Any chance the author can post a copy of the documentation his father had saved for the Documenter's Work Bench?
So many UNIX utilities are line-based, paragraphs just complicate things. [line break]
Yet we still type in paragraphs.
You can take the above text and feed it through fmt (one of my favorite utilities) and you get an opening paragraph with two sentences, a single line paragraph, and a final paragraph with two sentences. You can control the line length too. Want 40-column output for better readability? Easy, when using fmt. But you need input that is single lines.
Have you ever ran PDF's through pdftotext or pdftohtml and been frustrated by the formatting? Line breaks from hell.
If documents were distributed in the format the author describes we could convert them into PDF's and other pretty printing formats. But converting from these "paragraphed" formats into readable plain text can be a real nuisance.
'Ventilated Prose' was a term used by Buckminster Fuller. The blog author linked above is drafting rapidly, then adding line breaks after each sentence/clause as an editing aid. He mentions Vi and the use of dif
I've been using semantic line breaks for a while for LaTeX since, using Vim, this is the only editing style that is sane on default settings. But that shouldn't necessarily be true; what can I do to make vim friendlier to work with files that are one-paragraph-per-line or similarly formatted? I'm not particularly concerned about version control just editing.
I found the incredibly thin page unreadable (had to use Clearly). One sentence per line makes sense for the "source" that you edit, but use something like Latex or Markdown so that we don't have to read it in that form.
This clown doesn't even know what a sentence is. In his first example, he has 1/5 sentences per line. Then he changes it to 1/7 sentences per line, i.e. he moves away from his supposed "one sentence per line" target. Yes, in the text of the article he admits that maybe he was thinking about clauses, but I have a zero tolerance policy towards objectively wrong titles.
And of course, the real solution to the problem of "fussing with the lines of each paragraph so that they all end near the right margin" is to use a text editor that soft-wraps lines. Yes, computers have recently become powerful enough to make that possible while editing the document! Amazing.
The title is One sentence per line, but he clarifies to include clauses in the body of the article. This also has nothing to do with where the margin ends, but editing text in developer formats that is later transformed to end-user formats in a way that gels well with the tools of the Unix environment. Your comment is unnecessarily venomous and not representative of the contents of the article.
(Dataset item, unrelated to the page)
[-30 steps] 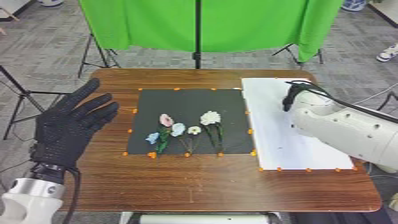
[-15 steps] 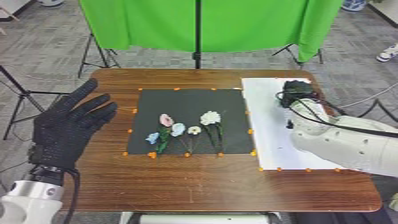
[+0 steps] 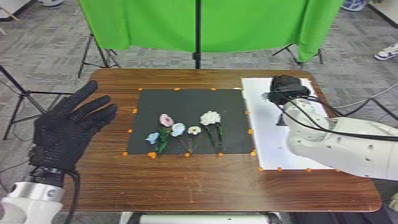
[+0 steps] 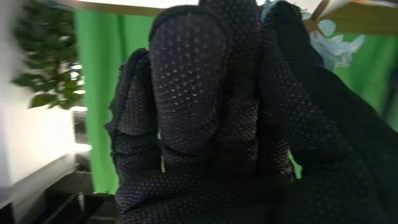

Have you noticed how Github helpfully shows which words have changed inside a line when looking at diffs? If we stop teaching people to bend over backwards to accomodate 70s technology, maybe we'll have more young hackers fixing our tools.
> Have you noticed how Github helpfully shows which words have changed inside a line when looking at diffs?
GitHub's web UI only does a line diff. Which is not particularly helpful when you change a word or two in a six sentence paragraph. It's possible to do a word diff locally of course: `git diff --word-diff` but that's not the general use case for a code host, right now most code is line oriented and the UI suits it well. That is one of the reasons that the article advocates formatting thoughts with newlines, good portability. These input texts are closer to code than prose, so why format it like it was? Splitting thoughts into units digestible by your coding environment has the huge benefit of working with individual thoughts instead of individual paragraphs.
Diffs are only half the picture. Is git able to correctly merge two branches which each have single-word edits to a long-line sentence? I'm pretty sure it's not. I think the article is correctly arguing that we should continue to bend over backwards to accommodate 2012 technology.
I hate working with authors who try to force line breaks into text unnaturally. I have heard many justifications for it over the years, but I find it hard to understand why anyone would do it, other than because their tools (soft word wrap in the editor, word-based diffing) are terrible.